Софи пожала плечами.
— Про лекарство мне ничего не говорили.
И тут Роза сказала:
— Жаль. Уже час назад чадо было дать дигиталис. Ведь у ребенка слабое сердце, без дигиталиса оно не выдержит такой температуры.
Адам застонал:
— Эля, миленькая, забыл! Говоришь, не выдержит? Боже, что я наделал! Может, еще не поздно? Где лекарство?
Все летело из дрожащих рук. Роза отняла у него пузырек, начала отсчитывать капли в стаканчик. «Раз, два… восемь… десять» — десять капель, довольно. И вдруг — вспышка страшного озарения: тройная доза могла бы убить дочь Адама! Сердце Марты, сжатое судорогой, остановилось бы навсегда как раз в ту минуту, когда отец казнил себя за упущение, — он ведь сам не помог сердцу бороться… Ах, и человек, который дал этому ребенку жизнь, стал бы виновником его смерти… Роза скажет: «Слишком поздно», и Адам похоронит свою дочь, жертву собственной нерадивости. Да, так будет справедливо. Так будет хорошо.
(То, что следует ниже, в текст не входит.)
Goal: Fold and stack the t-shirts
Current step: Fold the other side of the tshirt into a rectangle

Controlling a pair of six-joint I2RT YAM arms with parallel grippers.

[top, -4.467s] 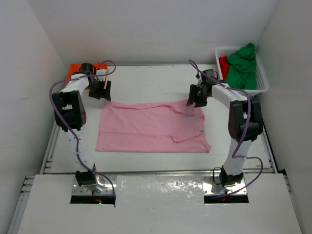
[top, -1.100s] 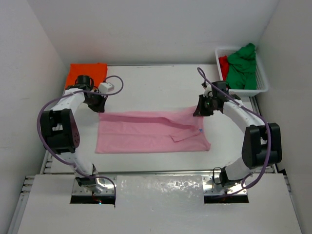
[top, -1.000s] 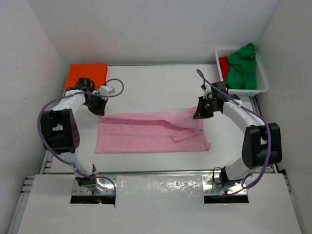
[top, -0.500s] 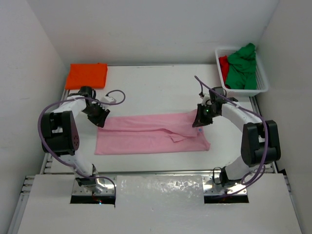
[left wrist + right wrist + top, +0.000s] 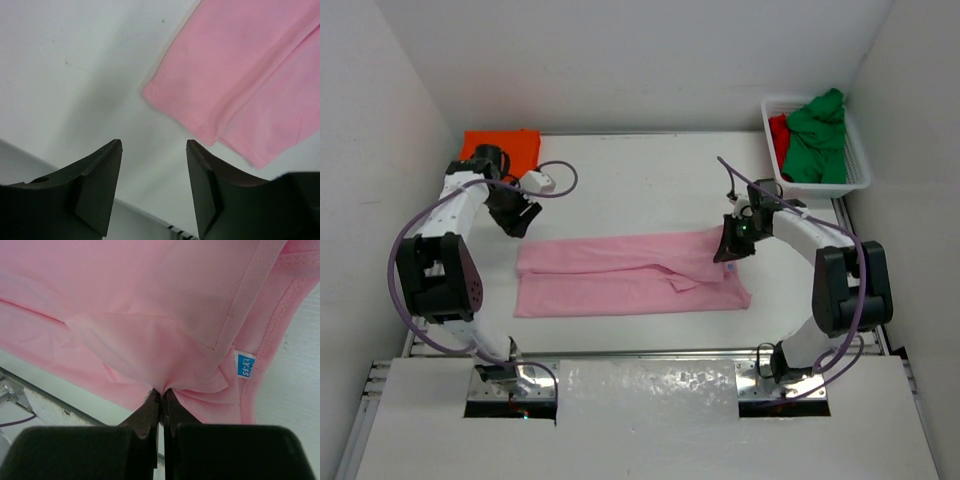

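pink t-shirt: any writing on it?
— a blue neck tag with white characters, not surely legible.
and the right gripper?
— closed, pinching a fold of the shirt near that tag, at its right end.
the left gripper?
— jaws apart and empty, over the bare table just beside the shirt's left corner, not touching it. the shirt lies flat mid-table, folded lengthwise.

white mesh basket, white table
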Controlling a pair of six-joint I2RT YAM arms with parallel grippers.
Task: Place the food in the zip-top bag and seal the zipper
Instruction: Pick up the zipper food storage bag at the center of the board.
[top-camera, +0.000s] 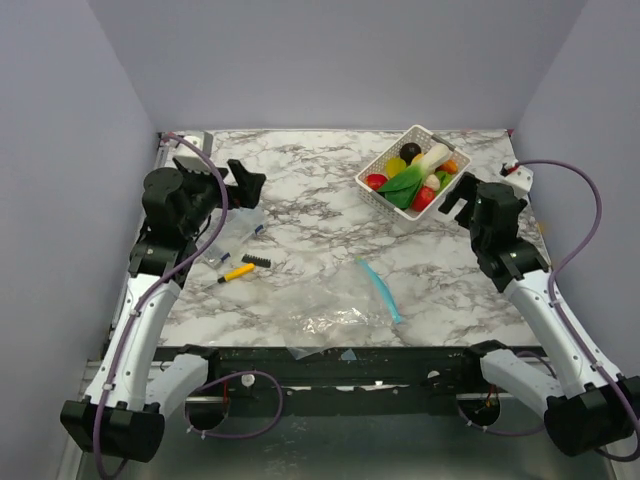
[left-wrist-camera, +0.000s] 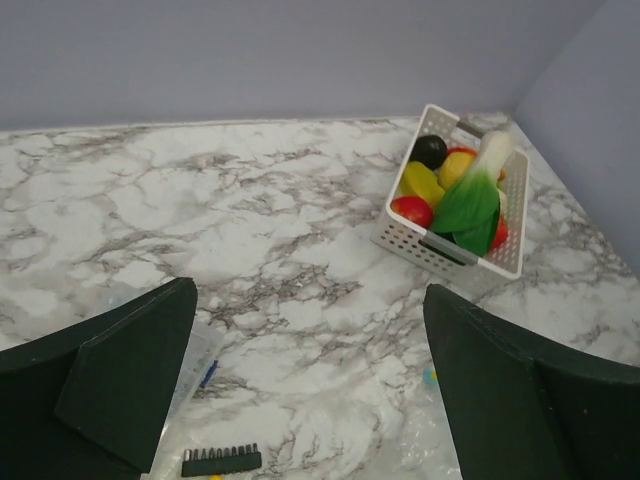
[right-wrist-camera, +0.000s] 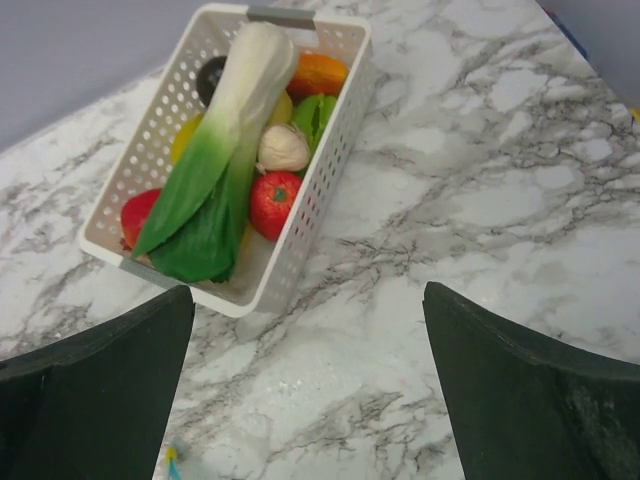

Роза наклонила пузырек, взболтала жидкость в стакане, подошла к больной… Отец и бабушка не сводили глаз с ее рук. Край стакана прикоснулся к губам, девочка отвернулась.
— Поддержите ее!
Подняли горячие подушки, беспомощную головку пригнули к стакану. Губы пошевелились. Одновременно приоткрылись глаза… И в них Роза увидела отблеск того бледного, потустороннего света, каким наполнены лунные ночи. Сквозь приоткрытые веки ребенка глядело на нее нечто великое, грозное и прекрасное, чужое людям и богу — тайна.
Роза уронила стакан.
— Не могу, не могу! — крикнула она. — Ничего не знаю, не могу!
Другую дозу отмерил Адам, подала Софи. Через несколько минут Роза пришла в себя, поднялась со стула, разбудила служанку.